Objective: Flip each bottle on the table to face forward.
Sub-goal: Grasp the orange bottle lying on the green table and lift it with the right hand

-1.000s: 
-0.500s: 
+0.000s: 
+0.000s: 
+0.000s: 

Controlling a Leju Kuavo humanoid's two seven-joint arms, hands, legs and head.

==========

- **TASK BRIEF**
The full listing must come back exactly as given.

- **COMPLETED EXERCISE**
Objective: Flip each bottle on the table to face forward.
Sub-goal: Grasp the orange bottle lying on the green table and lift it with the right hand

-1.000s: 
-0.500s: 
+0.000s: 
+0.000s: 
+0.000s: 

Controlling a Leju Kuavo humanoid's two seven-joint arms, hands, legs and head.

The exercise has been completed in full.